● EXERCISE
Repeat only the lines below that run from the line with "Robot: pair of" to the line with "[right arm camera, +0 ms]", ends included; skip every picture.

● DATA BELOW

*** Block opens ***

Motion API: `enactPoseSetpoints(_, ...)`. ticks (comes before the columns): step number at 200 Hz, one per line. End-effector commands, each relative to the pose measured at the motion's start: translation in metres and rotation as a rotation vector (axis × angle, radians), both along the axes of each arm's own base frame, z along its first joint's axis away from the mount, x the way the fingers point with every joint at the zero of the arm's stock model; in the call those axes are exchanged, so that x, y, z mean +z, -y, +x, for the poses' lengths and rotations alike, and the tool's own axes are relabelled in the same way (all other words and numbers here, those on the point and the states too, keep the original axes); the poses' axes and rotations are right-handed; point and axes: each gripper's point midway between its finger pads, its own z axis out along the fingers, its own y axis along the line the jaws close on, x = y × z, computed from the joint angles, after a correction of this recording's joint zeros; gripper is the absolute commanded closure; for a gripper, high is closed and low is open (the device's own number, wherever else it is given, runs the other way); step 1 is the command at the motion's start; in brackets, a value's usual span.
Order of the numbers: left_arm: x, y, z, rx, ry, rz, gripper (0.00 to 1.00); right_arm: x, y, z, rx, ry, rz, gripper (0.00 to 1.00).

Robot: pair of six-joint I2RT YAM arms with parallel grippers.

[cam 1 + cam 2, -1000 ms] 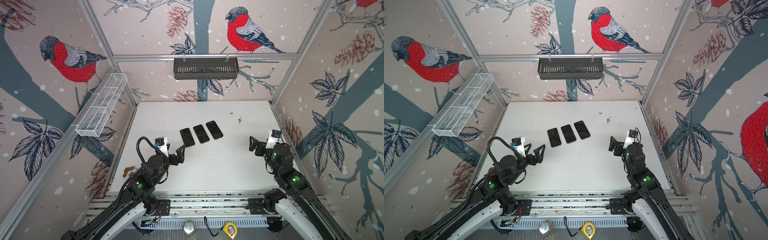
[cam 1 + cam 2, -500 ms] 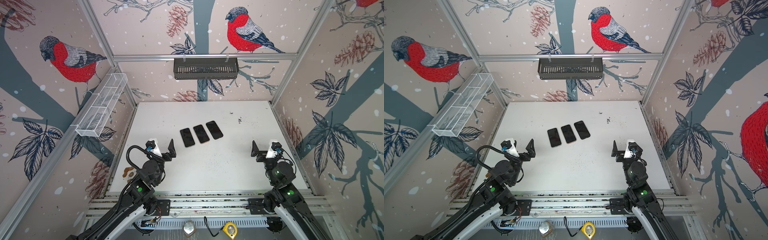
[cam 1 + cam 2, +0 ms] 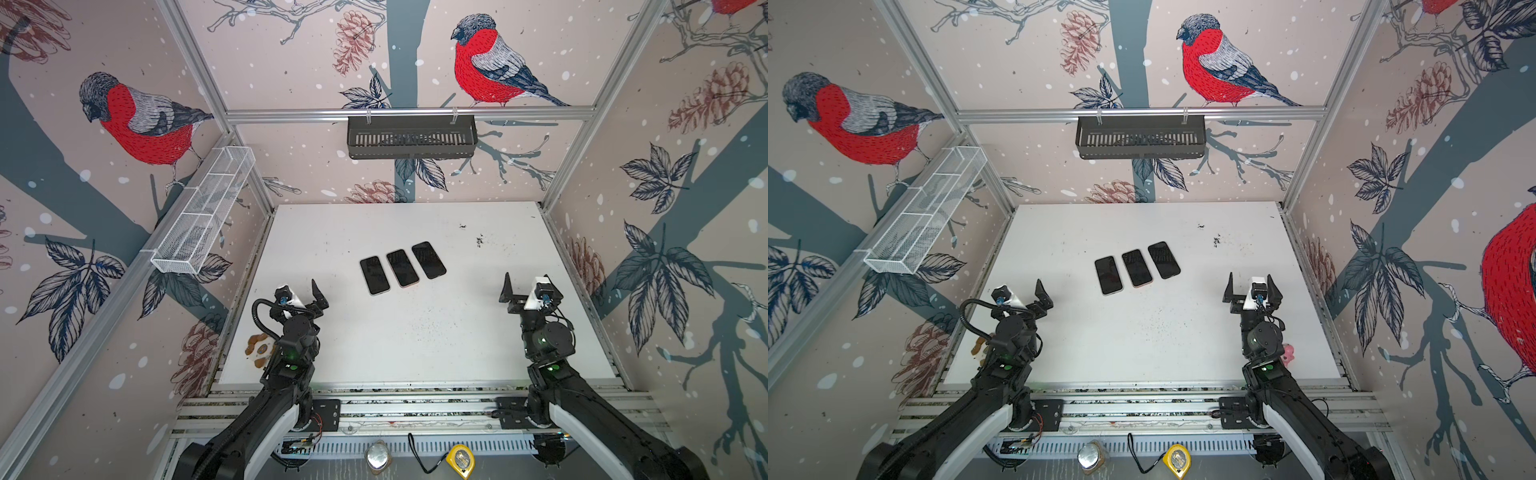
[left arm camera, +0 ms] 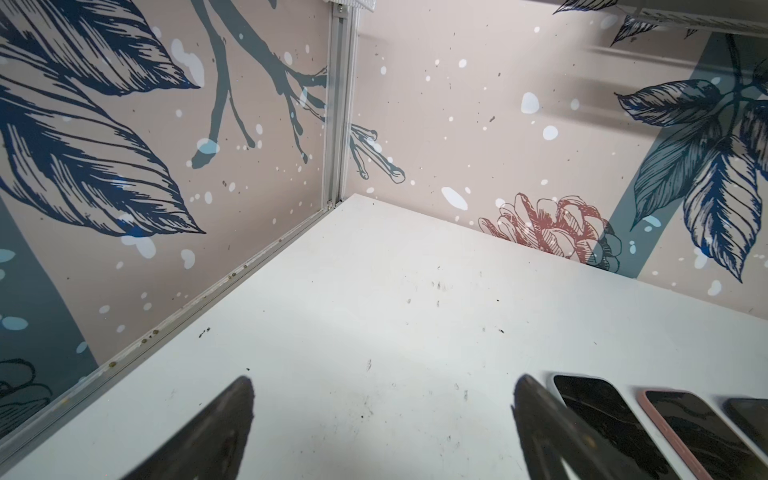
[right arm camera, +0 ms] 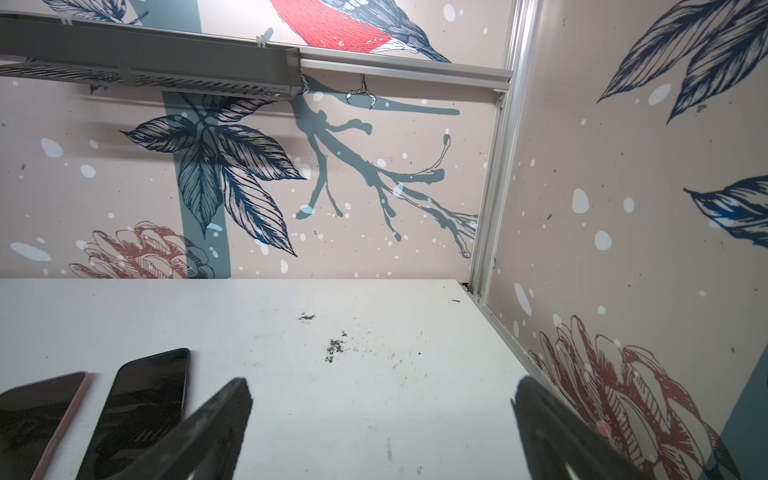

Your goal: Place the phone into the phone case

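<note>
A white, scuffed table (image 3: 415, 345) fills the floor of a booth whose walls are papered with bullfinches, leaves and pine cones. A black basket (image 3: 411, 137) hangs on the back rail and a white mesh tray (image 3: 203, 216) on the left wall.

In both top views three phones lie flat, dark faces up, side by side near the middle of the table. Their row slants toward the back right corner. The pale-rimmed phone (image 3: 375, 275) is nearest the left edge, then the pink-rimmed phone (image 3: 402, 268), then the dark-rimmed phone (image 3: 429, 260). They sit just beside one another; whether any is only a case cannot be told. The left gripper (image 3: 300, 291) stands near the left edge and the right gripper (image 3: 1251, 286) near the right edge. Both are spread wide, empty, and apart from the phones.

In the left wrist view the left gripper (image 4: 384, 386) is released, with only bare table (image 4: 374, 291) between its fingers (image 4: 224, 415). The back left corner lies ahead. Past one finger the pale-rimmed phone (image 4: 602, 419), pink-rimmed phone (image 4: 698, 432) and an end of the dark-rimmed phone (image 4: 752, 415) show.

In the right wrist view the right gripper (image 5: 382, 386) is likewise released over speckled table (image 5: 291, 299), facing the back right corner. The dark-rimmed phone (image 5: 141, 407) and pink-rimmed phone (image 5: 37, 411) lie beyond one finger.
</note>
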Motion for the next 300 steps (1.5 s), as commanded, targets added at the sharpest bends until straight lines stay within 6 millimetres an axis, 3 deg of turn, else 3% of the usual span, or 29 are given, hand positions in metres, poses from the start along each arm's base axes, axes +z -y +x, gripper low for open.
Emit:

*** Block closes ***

● SOLUTION FOR THIS TASK
Robot: pair of six-joint I2RT YAM arms with parallel grippers.

[cam 1 + cam 2, -1000 ms] 
[cam 1 + cam 2, -500 ms] 
[cam 1 + cam 2, +0 ms] 
[left arm camera, +0 ms] 
[right arm camera, +0 ms] 

There is no more to this answer.